**TASK STATEMENT:** Write out all of the data again, exactly as it reads.
(DATASET CONTENT Opens)
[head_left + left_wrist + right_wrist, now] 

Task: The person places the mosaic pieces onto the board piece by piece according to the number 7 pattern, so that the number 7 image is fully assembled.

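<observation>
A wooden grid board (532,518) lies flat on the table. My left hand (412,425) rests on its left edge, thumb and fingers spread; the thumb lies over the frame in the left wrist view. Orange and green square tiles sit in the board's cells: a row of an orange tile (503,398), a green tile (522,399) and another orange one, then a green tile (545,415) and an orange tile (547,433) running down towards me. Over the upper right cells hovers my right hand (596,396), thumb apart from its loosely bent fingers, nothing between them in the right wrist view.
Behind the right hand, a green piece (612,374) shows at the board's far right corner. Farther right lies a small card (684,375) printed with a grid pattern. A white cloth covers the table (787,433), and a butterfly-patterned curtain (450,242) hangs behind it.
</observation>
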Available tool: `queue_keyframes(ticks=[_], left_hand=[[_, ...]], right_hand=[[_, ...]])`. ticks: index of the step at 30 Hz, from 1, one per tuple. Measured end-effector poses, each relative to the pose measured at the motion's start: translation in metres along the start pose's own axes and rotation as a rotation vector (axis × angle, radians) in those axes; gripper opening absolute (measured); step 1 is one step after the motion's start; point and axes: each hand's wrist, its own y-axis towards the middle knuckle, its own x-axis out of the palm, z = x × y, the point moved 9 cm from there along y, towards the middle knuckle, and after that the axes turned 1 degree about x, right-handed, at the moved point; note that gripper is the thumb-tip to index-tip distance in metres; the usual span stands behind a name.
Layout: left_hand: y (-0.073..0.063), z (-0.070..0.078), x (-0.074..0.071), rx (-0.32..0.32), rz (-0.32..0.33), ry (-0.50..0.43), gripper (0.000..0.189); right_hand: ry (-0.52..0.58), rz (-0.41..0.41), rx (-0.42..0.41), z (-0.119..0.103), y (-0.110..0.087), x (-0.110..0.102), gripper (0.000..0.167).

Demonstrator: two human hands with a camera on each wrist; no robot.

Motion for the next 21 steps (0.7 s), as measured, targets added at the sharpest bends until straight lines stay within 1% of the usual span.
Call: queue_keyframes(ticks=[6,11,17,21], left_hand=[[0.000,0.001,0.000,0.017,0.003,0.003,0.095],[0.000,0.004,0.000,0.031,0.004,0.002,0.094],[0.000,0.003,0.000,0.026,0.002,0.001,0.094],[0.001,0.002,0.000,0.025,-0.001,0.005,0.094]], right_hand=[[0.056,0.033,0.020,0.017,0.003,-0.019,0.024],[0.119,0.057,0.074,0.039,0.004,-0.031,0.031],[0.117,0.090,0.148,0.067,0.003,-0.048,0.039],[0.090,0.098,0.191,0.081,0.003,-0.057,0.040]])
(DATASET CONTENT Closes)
**ANSWER AREA:**
[head_left + left_wrist + right_wrist, now] 

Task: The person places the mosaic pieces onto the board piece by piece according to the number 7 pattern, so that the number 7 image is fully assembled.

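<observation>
A wooden grid board (532,518) lies flat on the table. My left hand (412,425) rests on its left edge, thumb and fingers spread; the thumb lies over the frame in the left wrist view. Orange and green square tiles sit in the board's cells: a row of an orange tile (503,398), a green tile (522,399) and another orange one, then a green tile (545,415) and an orange tile (547,433) running down towards me. Over the upper right cells hovers my right hand (596,396), thumb apart from its loosely bent fingers, nothing between them in the right wrist view.
Behind the right hand, a green piece (612,374) shows at the board's far right corner. Farther right lies a small card (684,375) printed with a grid pattern. A white cloth covers the table (787,433), and a butterfly-patterned curtain (450,242) hangs behind it.
</observation>
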Available tool: `queue_keyframes(ticks=[_], left_hand=[[_, ...]], right_hand=[[_, ...]])`. ticks: index of the step at 30 Hz, from 1, one per tuple. Measured end-effector poses, each relative to the pose measured at the motion's start: translation in metres along the start pose's own axes and rotation as a rotation vector (axis × angle, radians) in those axes; gripper opening absolute (measured); step 1 is one step after the motion's start; point and axes: each hand's wrist, its own y-axis towards the middle knuckle, its own x-axis out of the palm, z = x × y, the point moved 9 cm from there along y, towards the middle knuckle, and after that the axes turned 1 degree about x, right-handed, at the moved point; note that gripper is the thumb-tip to index-tip distance in metres; the usual span stands behind a name.
Layout: left_hand: y (-0.073..0.063), z (-0.070..0.078), x (-0.074..0.071), rx (-0.32..0.32), rz (-0.32..0.33), ry (-0.50..0.43), gripper (0.000..0.189); right_hand: ry (-0.52..0.58), rz (-0.41..0.41), rx (-0.42..0.41), z (-0.119..0.103), y (-0.110..0.087), x (-0.110..0.102), gripper (0.000..0.167).

Demonstrator: two human hands with a camera on each wrist; no robot.

Motion for the next 21 steps (0.7 s), as measured, targets added at the sharpest bends until straight lines stay within 1% of the usual span.
Call: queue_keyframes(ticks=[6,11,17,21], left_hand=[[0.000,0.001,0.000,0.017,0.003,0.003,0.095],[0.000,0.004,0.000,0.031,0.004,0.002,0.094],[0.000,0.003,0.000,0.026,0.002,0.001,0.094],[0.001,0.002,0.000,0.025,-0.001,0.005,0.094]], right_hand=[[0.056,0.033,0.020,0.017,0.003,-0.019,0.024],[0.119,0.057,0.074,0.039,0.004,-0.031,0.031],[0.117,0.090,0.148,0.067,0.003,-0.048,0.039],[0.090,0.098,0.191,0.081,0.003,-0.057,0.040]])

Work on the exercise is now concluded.